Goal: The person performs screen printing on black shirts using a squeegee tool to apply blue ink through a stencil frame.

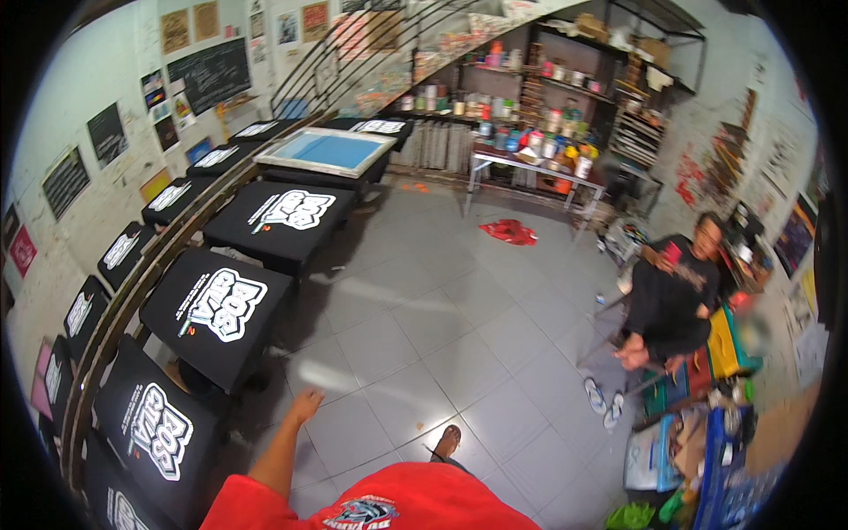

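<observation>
Left hand (pixel 306 405) near 2 rows of printed black shirts (pixel 216 311)

Nothing shows in its grip; how far it closes, I cannot tell. The right hand is out of view. Along the left side, at least 11 shirts show white prints (pixel 299 209) and look done; 1 framed screen (pixel 329 153) hides what lies beneath, so work left there is unclear. Beyond: 1 red cloth (pixel 509 232), 1 seated person (pixel 667 296), 2 slippers (pixel 594 395).
</observation>
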A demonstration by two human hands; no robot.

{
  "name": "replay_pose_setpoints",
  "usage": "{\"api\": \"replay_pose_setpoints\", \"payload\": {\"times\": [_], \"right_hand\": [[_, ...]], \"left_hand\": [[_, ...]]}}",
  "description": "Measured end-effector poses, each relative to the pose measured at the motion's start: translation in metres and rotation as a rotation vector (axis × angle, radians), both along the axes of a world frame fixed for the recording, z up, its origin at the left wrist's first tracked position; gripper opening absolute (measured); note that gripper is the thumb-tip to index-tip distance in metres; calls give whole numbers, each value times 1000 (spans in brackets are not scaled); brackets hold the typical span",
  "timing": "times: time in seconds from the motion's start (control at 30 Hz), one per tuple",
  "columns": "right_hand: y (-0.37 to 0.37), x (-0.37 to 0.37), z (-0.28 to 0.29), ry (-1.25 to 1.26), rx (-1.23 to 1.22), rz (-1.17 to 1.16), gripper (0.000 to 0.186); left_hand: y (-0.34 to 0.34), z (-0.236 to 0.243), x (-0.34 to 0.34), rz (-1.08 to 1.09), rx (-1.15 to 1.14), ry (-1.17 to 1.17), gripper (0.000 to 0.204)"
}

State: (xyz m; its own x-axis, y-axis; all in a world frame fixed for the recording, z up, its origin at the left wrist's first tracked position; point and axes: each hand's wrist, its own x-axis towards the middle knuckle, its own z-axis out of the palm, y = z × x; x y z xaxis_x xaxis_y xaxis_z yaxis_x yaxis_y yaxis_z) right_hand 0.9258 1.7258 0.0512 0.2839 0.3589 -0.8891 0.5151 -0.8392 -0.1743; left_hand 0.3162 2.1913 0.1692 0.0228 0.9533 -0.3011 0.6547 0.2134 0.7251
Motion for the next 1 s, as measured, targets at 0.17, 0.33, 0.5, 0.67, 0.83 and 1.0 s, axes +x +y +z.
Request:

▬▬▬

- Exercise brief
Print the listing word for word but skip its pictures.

- Task response
Goal: The person performs screen printing on black shirts using a squeegee tool to apply blue ink through a stencil frame.


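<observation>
Left hand (pixel 306 405) near 2 rows of printed black shirts (pixel 216 311)

Nothing shows in its grip; how far it closes, I cannot tell. The right hand is out of view. Along the left side, at least 11 shirts show white prints (pixel 299 209) and look done; 1 framed screen (pixel 329 153) hides what lies beneath, so work left there is unclear. Beyond: 1 red cloth (pixel 509 232), 1 seated person (pixel 667 296), 2 slippers (pixel 594 395).
</observation>
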A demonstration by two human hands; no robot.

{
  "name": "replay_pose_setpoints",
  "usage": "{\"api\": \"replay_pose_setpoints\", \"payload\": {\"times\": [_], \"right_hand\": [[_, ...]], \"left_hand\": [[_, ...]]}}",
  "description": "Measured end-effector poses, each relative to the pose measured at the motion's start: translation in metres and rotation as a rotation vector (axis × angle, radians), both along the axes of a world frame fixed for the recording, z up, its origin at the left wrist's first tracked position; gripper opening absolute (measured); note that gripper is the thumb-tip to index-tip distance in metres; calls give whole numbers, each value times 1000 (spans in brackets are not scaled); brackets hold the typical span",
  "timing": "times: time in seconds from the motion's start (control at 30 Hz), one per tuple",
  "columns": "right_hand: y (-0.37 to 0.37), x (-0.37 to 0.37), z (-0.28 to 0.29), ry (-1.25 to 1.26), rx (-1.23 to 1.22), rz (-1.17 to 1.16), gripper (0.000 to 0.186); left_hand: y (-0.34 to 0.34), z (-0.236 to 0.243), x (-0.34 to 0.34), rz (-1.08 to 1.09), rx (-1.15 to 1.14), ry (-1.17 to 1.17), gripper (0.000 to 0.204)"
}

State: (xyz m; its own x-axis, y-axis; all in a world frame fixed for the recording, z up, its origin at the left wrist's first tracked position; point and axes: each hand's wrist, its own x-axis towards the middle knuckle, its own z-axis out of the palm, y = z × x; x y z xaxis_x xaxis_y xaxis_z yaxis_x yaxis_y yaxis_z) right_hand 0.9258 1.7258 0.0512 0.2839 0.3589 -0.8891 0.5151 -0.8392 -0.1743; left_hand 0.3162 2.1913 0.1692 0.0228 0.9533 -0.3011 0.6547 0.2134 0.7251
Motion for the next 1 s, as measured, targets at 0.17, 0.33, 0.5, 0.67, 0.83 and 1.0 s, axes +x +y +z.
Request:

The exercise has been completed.